Anna Bolten, not sure of the title, oil on canvas

Anna Bolten uses photographs to make multipaneled compositions. These paintings seem of all the paintings in the show the most stereotypically Dutch--not because they recall earlier Dutch painting, but because they contain images that are associated with Holland. Cows, flat green landscapes, flowers. I keep expecting to see a windmill. Her adjustments to the photos, softening the edges and departicularizing them, exaggerates the "Dutch-ness" of the subjects. I'm able to fill them in with images of Holland. Now I've been to the Netherlands--I know these stereotypes are just that. But they have a strong hold on the imagination.



Jessica Muller, two paintings, oil on canvas

Jessica Muller seems the least "English" and simultaneously the least "Dutch" of all the painters in the show. Her abstract paintings remind me of abstract expressionist work and its descendents--a style rooted in the U.S. but in some ways universal.But what she does in these two that is interesting is that she underlays the expressionist brushmarks with repeating, hand-painted patterns--hexagons and squares. It's as if she painted them on tiles.



Demiak, Deepwater Horizon 1, inkjet print, 2010

Maarten Demmink (aka Demiak) is the only non-painter in the show. It's funny, though. When I walked into the exhibit and glanced at this work, I thought it was a painting. It was only after taking a longer look did I realize that it was a photograph. As photographs go, it's quite painterly. And Demiak was a painter. He moved on to making super-detailed realistic models, setting them up in dioramas, and photographing them. All the photos in this show deal with the Deepwater Horizon oil rig disaster--he imagines oil seeping into the swampy backlands (imagine starting from Houma and setting out into the swamp in your bass boat). They are remarkable illusions (although he does make the cypress stumps so huge they look like rock formations).



Demiak,Telephone Poles (from the Call Me series), wood and iron, 2011

His concern with the Deepwater Horizon series is environmental. (Later pictures of the series depict the swamp as a crud-covered post-apocalyptic environment.) But his interest in shacks like this apparently derives from a long-standing interest in the U.S. south.

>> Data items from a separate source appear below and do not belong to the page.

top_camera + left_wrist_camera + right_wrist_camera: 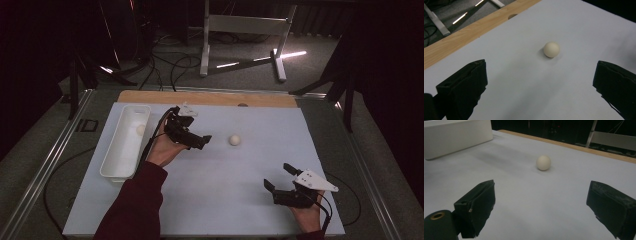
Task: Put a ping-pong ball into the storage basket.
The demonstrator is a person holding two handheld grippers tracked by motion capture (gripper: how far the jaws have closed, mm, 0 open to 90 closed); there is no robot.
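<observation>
Small cream round ball point(235, 140) on pale worktop point(225, 200), just ahead of left hand-held gripper point(202, 141), jaws apart, right hand-held gripper point(278, 178) well back, jaws apart

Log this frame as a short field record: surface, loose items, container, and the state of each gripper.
surface: pale blue sheet on a wooden table
loose item: small cream ball lying free on the sheet
container: long white plastic tray at the left edge, with a second pale ball inside
left gripper: open, near the free ball, not touching
right gripper: open, farther off
</observation>
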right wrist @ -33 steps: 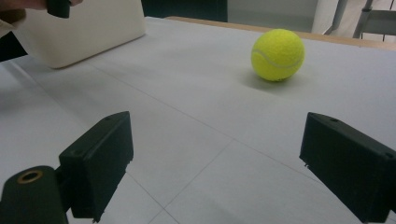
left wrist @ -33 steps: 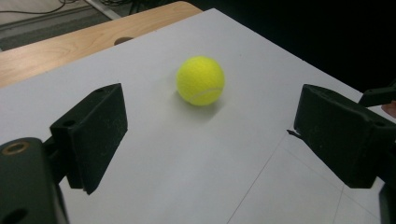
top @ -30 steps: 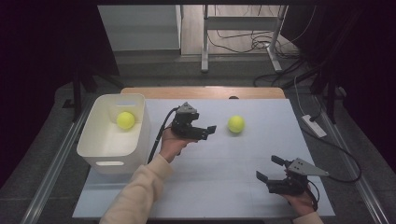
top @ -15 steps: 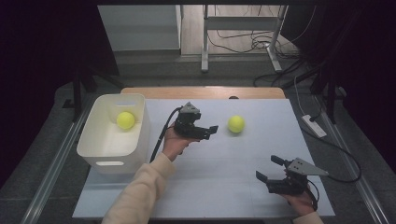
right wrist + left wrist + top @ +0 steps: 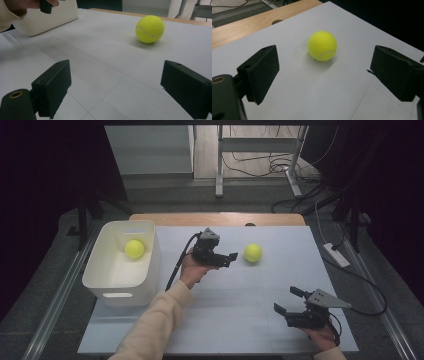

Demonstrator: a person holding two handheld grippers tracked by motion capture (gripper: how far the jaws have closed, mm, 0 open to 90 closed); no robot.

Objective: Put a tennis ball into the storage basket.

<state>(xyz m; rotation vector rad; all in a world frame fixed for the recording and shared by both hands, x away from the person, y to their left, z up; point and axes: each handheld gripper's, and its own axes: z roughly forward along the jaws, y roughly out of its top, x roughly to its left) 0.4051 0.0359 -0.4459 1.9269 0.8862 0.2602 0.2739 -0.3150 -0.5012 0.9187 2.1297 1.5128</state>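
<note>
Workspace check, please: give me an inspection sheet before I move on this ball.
Surface: white table, with a wooden strip along its far edge.
Job's things: one tennis ball loose on the table, ahead of the left tongs; second ball inside the white bin at the left.
Clutter: nothing seen.
Grippers: left tongs open, jaws just opening further, nothing between them, apart from the loose ball; right tongs open and empty near the front right.
Cables: black cable trails from the left tongs; another runs off the right edge to a white power strip.
Surroundings: dark floor, metal stand legs and loose wires beyond the table.
</note>
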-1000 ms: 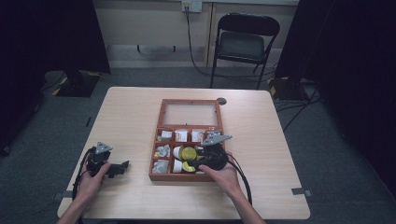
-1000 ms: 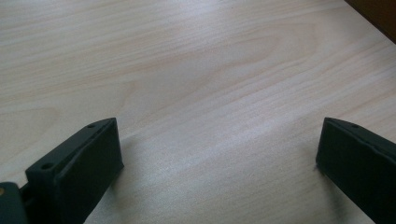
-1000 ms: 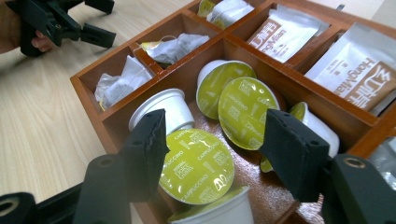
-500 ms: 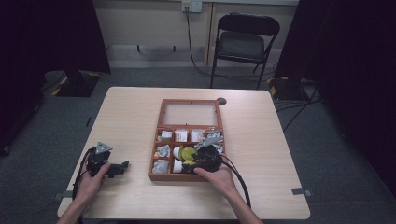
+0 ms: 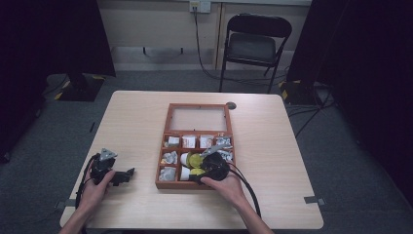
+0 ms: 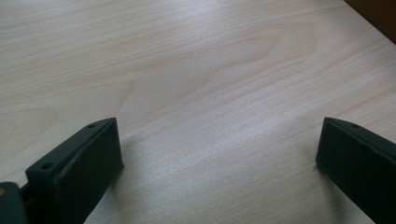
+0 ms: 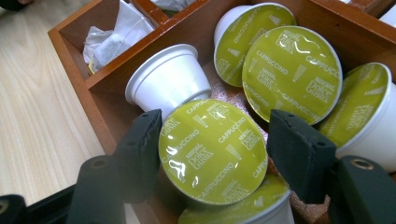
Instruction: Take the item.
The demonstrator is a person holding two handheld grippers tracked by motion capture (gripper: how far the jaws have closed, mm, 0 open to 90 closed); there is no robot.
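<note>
Between the two black jaws of the right gripper [image 7: 212, 151], in the right gripper view, sits a capsule [image 7: 212, 151] with a green lid; both jaws press on its rim, grasping it, and they have just been opening slightly. Just below it lies another green-lidded capsule [image 7: 238, 207]. Just beyond the left jaw stands an upturned white capsule [image 7: 166, 84], and farther off, past the right jaw, lie more capsules [image 7: 292, 72] in the same compartment of the wooden box [image 7: 74, 70]. Beyond the divider lies a tea sachet [image 7: 114, 35]. Well apart to the left in the high view, the left gripper [image 5: 119, 176] rests on the table [image 6: 196, 70], jaws spread wide and released.
</note>
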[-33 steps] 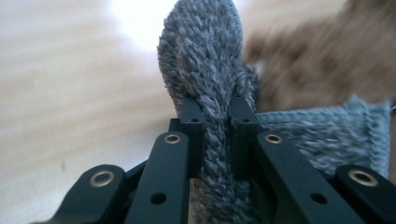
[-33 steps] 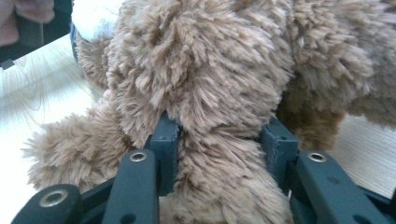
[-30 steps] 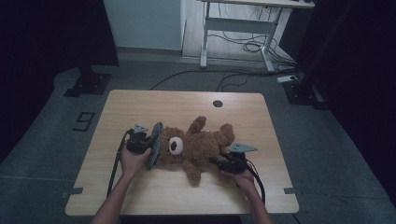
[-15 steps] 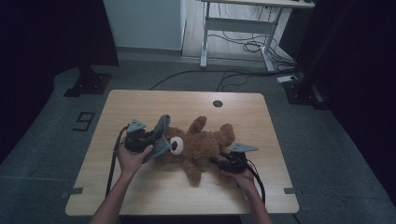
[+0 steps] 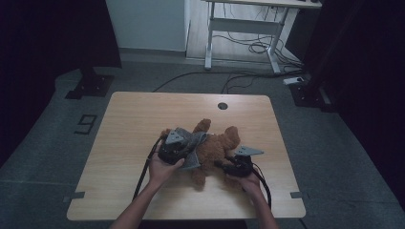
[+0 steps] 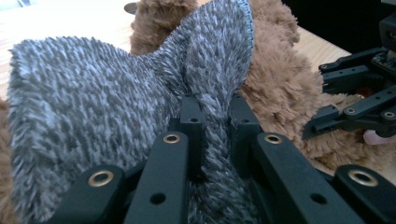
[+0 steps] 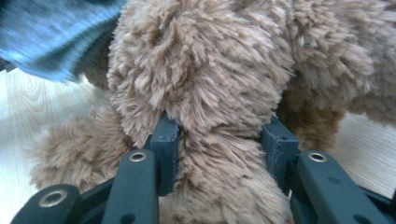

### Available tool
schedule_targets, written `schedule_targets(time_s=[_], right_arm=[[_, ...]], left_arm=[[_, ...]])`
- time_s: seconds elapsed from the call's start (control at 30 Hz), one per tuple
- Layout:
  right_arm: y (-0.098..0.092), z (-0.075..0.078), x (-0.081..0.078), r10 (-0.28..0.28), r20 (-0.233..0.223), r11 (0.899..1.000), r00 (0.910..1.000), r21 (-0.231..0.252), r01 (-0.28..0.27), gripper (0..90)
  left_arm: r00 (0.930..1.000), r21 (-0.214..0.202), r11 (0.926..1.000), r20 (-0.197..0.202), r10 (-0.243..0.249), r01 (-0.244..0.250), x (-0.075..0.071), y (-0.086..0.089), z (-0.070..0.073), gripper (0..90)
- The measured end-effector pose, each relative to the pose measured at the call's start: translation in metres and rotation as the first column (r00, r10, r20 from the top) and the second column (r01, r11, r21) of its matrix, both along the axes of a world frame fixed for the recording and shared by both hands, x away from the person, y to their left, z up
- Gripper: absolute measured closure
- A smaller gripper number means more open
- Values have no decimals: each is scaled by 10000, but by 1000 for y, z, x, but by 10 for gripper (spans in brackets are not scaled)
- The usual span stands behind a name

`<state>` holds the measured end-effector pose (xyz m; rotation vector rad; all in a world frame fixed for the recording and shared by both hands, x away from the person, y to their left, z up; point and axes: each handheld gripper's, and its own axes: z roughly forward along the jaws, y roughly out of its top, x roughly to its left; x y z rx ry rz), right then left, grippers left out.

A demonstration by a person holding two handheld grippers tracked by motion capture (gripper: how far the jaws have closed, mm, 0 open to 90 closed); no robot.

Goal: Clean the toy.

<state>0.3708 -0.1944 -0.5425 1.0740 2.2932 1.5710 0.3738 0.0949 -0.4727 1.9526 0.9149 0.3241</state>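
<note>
Since the earlier frames, the left hand-held gripper (image 5: 184,151) has carried the grey fleecy knitted cloth (image 6: 116,93) from the toy's nine o'clock side up and over toward three o'clock, so the cloth now drapes across the head of the brown plush teddy bear (image 5: 215,145). Over the same stretch the right hand-held gripper (image 5: 228,167) has kept its place at the bear's five o'clock.

In the left gripper view the jaws are clenched on a pinched fold of the cloth, fabric bunching up between the pads. In the right gripper view the jaws grasp a thick plush limb of the bear (image 7: 219,140), the pads pressed into the fur on both sides. The bear lies near the middle of the pale wooden counter (image 5: 143,114), slightly toward six o'clock.

The step looks like drawing the cloth over the bear, as a cover or garment. To do it well, I judge the right grip should stay firm and low so the toy cannot slide or roll toward three o'clock as the cloth drags across it. The left hand should keep the fold lifted clear of the fur while travelling, then lower it only once the free edge has passed the body, since plush snags fleece easily and a dragged edge would bunch up.
</note>
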Motion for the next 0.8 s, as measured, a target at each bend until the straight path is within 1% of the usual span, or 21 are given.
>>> schedule_targets(time_s=[0.03, 0.07, 0.17, 0.23, 0.33, 0.4, 0.43, 0.47, 0.5, 0.53, 0.57, 0.67, 0.77, 0.8], right_arm=[[0, 0, 0, 20, 3, 10000, 10000, 32, -20, 576], [0, 0, 1, 47, -14, 10000, 10000, 38, -47, 576], [0, 0, 0, 47, 12, 10000, 10000, 42, -47, 576], [1, 0, 0, 69, 21, 10000, 10000, -10, -69, 576], [1, -1, 0, 82, 5, 10000, 10000, 31, -82, 577], [1, -1, 0, 88, -6, 10000, 10000, 43, -88, 576], [1, -1, 0, 86, -19, 10000, 10000, 41, -86, 577], [0, -1, 1, 85, -28, 10000, 10000, 48, -85, 577], [0, -1, 1, 80, -51, 9999, 10000, 65, -80, 577], [0, -1, 1, 74, -92, 9999, 9999, 97, -73, 577], [-1, -1, 1, 78, -100, 9999, 9999, 109, -77, 577], [0, -1, 2, 73, -103, 9999, 9999, 113, -72, 577], [0, -1, 1, 46, -60, 9999, 10000, 93, -46, 577], [1, -1, 1, 37, -45, 10000, 10000, 90, -37, 577]], left_arm=[[10000, -159, 9999, -53, -9, 8, 0, 3, 1, 794], [10000, -174, 9998, -37, -7, 6, 0, 5, 2, 795], [10000, -429, 9991, -93, -7, 3, -2, 14, 4, 795], [10000, -627, 9980, -17, 79, -80, -6, 21, 6, 796], [9997, -821, 9964, 112, 226, -216, -10, 30, 8, 796], [9992, -939, 9949, 110, 380, -368, -12, 38, 10, 796], [9986, -910, 9947, 160, 495, -478, -13, 42, 12, 795], [9974, -770, 9950, 307, 659, -634, -15, 46, 15, 795], [9952, -535, 9950, 461, 863, -838, -17, 50, 17, 795], [9943, -398, 9948, 477, 952, -934, -17, 53, 17, 795], [9940, -270, 9944, 356, 1030, -1021, -16, 58, 14, 796], [9926, -294, 9922, -37, 1211, -1212, -12, 70, 2, 798], [9897, -783, 9873, -484, 1349, -1384, -9, 82, -11, 799], [9892, -786, 9868, -483, 1384, -1419, -9, 83, -12, 798]])
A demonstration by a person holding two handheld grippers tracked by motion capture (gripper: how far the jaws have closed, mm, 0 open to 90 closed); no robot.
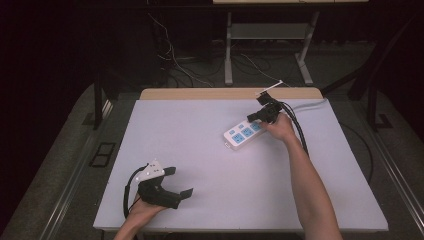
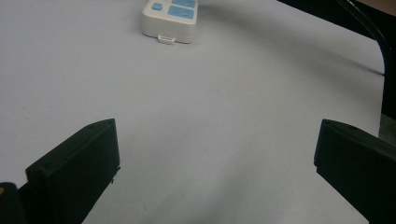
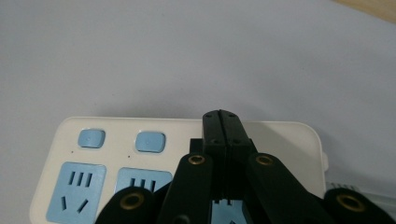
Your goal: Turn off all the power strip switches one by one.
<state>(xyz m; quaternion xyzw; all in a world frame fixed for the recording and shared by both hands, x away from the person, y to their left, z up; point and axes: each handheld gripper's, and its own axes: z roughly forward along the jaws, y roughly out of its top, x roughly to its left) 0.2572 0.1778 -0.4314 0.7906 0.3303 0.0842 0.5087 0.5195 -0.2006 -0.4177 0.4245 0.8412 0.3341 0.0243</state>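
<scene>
— White plastic power strip with pale-blue sockets and buttons (image 3: 116, 172) lies toward the far right of the grey-white table top (image 1: 210, 165), and the right gripper (image 3: 222, 122) has its two black jaws pressed flat together, nothing between them, tip sitting over the strip's third button spot.

— So a push, I'd judge. What might spoil it?

— Pressing off-centre could skid the light strip across the smooth surface, or the closed tip might slide off the button onto the casing (the exact contact is hidden behind the jaws, so I cannot tell if it touches).

— And the left gripper (image 1: 181, 182)?

— Jaws spread wide, holding nothing, resting low near the front left, well apart from the strip. It isn't bracing the strip, which adds to the skid risk.

— Anything in the way?

— Black cables (image 1: 299, 131) trail from the right gripper beside the forearm; they could snag the strip's own white cord (image 1: 312, 105) at the far edge. Otherwise the path is open.
</scene>
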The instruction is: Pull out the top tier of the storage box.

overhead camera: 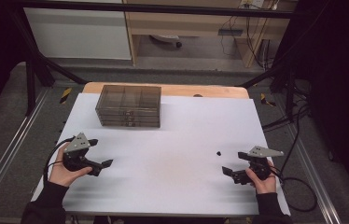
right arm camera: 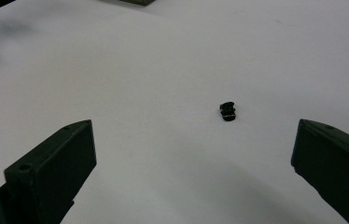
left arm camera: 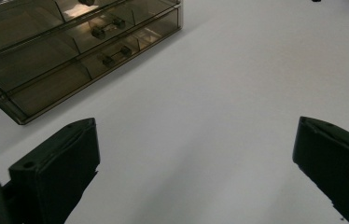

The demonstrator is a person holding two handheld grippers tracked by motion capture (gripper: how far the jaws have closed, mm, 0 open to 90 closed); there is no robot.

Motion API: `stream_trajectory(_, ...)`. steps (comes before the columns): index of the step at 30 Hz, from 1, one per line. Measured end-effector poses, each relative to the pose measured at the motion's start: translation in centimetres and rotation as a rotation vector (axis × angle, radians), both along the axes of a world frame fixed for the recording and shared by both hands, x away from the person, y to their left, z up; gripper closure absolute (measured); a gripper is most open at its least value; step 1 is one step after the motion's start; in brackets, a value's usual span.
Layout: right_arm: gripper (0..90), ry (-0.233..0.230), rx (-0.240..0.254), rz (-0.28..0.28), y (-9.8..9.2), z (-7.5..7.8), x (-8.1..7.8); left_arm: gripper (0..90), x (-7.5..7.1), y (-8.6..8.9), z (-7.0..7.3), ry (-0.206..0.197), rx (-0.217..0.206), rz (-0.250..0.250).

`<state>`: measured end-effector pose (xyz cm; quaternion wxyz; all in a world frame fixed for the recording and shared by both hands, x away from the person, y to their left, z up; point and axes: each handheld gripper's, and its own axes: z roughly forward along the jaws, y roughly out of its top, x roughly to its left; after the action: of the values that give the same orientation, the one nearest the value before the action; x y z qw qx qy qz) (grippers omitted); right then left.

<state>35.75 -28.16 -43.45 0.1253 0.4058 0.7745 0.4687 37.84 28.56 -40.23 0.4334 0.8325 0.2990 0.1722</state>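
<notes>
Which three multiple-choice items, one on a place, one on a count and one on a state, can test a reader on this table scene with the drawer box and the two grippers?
1. Where does the small black object lie?
A. on the white table near the right gripper
B. inside the drawer box
C. between the left gripper's jaws

2. How many drawer levels does the smoky transparent plastic drawer box show?
A. one
B. three
C. six

3. How do the left gripper's jaws stand?
A. shut on the object
B. shut, empty
C. open, empty

Key: 1 A, it lies on bare table ahead of the right jaws; 2 B, three stacked fronts show; 3 C, wide gap over bare table.
</notes>
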Motion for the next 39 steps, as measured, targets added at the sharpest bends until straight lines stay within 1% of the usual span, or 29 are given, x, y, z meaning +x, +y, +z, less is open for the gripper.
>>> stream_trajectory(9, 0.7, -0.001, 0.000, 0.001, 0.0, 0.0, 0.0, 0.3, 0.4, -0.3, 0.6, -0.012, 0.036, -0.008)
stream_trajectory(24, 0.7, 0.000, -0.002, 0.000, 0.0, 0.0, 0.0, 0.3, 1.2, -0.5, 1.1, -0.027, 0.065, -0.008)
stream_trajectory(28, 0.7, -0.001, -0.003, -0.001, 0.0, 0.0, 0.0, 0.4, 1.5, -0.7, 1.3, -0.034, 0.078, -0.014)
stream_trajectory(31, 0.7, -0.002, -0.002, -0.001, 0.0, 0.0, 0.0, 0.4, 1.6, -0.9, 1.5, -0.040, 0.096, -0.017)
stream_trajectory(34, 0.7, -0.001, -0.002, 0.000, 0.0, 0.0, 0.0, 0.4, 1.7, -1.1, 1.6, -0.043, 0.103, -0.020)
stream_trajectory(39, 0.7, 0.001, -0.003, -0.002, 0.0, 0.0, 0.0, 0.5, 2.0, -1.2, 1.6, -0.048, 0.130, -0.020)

Demiak, Deepwater Horizon 2, inkjet print, 2010

They are fascinating to look at. There is something about a realistic scale model that appeals to a lot of people (like me). Obviously in popular culture, we think of model train enthusiasts, makers of Revell scale models, or dollhouses. (The interest in scale models as a general category doesn't seem to be limited to either sex.) But until recent decades the art world hasn't really been interested in such things. But with artists like Charles LeDray and the Chapman brothers (and locally, Seth Mittag), the idea of creating scale model tableaux is having its day. A group show of such work would be truly interesting.

When I showed up at this show on the evening of ArtCrawl, there was hardly a soul there. One theory was that it was too far off the beaten path for ArtCrawl, and besides, by 7 pm, art crawlers were pretty exhausted. (I know I was.) Another theory was that because it was not a show of local artists, you didn't have the usual families-and-friends crowd. Well, that's no excuse people! Come see this show. The artists will be visiting and giving a panel discussion on December 10, which would be a good time to check it out.